▸ **Exercise aim**
Word for word, copy the line that contains "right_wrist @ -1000" and each line after it in the data below. Pictures stay out of the copy.

┏━━

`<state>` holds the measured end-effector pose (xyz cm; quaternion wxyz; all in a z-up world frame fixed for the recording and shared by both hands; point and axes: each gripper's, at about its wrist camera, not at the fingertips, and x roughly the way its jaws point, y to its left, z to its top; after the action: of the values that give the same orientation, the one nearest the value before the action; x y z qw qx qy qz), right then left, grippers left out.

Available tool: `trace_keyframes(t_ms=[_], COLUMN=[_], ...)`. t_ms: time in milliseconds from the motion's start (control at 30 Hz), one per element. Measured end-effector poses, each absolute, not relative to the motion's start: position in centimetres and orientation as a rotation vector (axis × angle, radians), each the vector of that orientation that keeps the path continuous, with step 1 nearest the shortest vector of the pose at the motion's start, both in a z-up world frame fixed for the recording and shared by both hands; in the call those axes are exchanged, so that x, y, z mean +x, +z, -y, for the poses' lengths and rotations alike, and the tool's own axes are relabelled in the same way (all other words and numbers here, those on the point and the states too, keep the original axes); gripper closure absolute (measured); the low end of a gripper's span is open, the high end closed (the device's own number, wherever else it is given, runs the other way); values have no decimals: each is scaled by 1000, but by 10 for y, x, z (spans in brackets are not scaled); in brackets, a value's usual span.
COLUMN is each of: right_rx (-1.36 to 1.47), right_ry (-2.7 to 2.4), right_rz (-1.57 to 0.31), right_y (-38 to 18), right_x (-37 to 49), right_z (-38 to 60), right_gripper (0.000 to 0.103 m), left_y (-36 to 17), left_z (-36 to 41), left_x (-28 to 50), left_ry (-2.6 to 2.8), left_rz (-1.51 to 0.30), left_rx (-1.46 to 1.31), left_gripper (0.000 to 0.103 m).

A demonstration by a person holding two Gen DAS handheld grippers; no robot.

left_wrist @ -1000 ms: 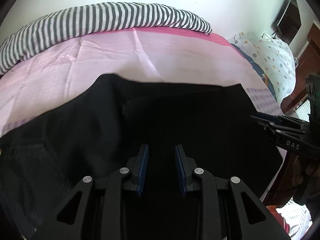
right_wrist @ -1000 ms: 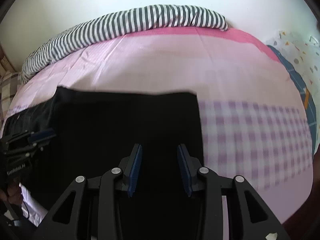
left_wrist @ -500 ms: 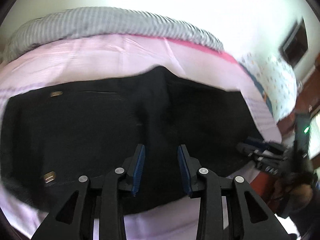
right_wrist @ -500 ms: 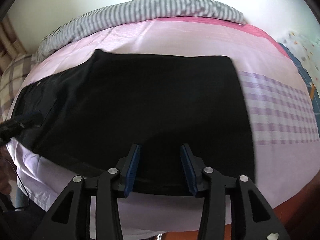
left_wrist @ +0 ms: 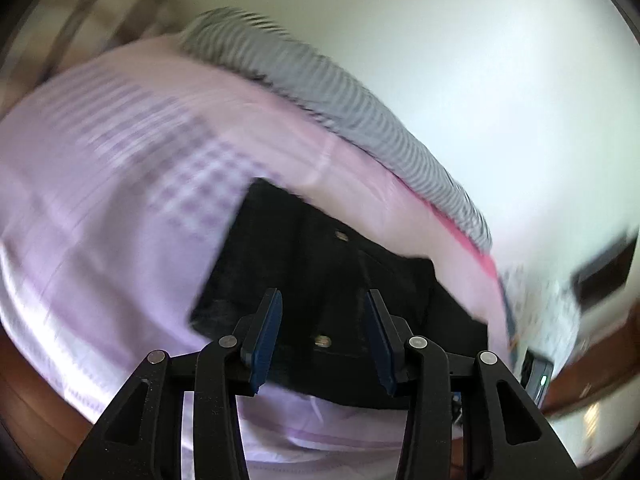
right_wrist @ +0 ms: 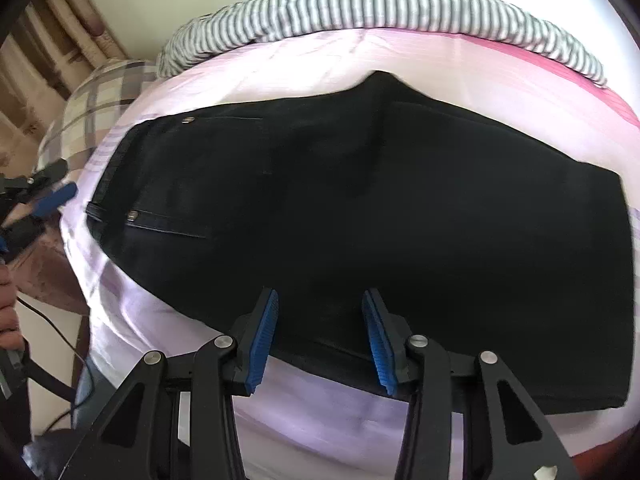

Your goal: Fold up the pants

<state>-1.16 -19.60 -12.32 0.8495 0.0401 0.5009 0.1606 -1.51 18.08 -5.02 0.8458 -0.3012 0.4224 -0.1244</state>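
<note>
Black pants (right_wrist: 360,208) lie flat on the pink bed sheet (right_wrist: 280,68), folded over, with the waistband and rivets at the left end. My right gripper (right_wrist: 320,340) is open and empty above the near edge of the pants. My left gripper (left_wrist: 320,332) is open and empty above the waistband end of the pants (left_wrist: 320,264), which looks blurred in the left wrist view. The left gripper also shows at the left edge of the right wrist view (right_wrist: 48,196).
A striped grey-and-white blanket (right_wrist: 360,8) lies along the far side of the bed by the wall. A plaid pillow (right_wrist: 100,92) sits at the far left. A cable (right_wrist: 60,332) hangs off the left of the bed. A wooden floor (left_wrist: 24,384) shows below the bed edge.
Both grippers have pulled back from the pants and swung left. The left wrist view now looks at the waistband end; more of the whole garment shows in the right wrist view.
</note>
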Motion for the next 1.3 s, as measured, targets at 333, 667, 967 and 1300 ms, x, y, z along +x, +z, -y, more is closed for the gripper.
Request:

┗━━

▸ **Solution**
right_wrist @ -1000 ms: 
left_wrist @ -500 ms: 
right_wrist @ -500 ms: 
left_wrist @ +0 ms: 
right_wrist @ +0 ms: 

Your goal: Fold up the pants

<state>-1.16 -19.60 -12.32 0.8495 0.0401 0.5009 0.1606 -1.51 18.08 -5.02 0.8458 -0.3012 0.4224 -0.1244</state>
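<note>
Black pants (right_wrist: 360,208) lie flat on the pink bed sheet (right_wrist: 280,68), folded over, with the waistband and rivets at the left end. My right gripper (right_wrist: 320,340) is open and empty above the near edge of the pants. My left gripper (left_wrist: 320,332) is open and empty above the waistband end of the pants (left_wrist: 320,264), which looks blurred in the left wrist view. The left gripper also shows at the left edge of the right wrist view (right_wrist: 48,196).
A striped grey-and-white blanket (right_wrist: 360,8) lies along the far side of the bed by the wall. A plaid pillow (right_wrist: 100,92) sits at the far left. A cable (right_wrist: 60,332) hangs off the left of the bed. A wooden floor (left_wrist: 24,384) shows below the bed edge.
Both grippers have pulled back from the pants and swung left. The left wrist view now looks at the waistband end; more of the whole garment shows in the right wrist view.
</note>
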Motion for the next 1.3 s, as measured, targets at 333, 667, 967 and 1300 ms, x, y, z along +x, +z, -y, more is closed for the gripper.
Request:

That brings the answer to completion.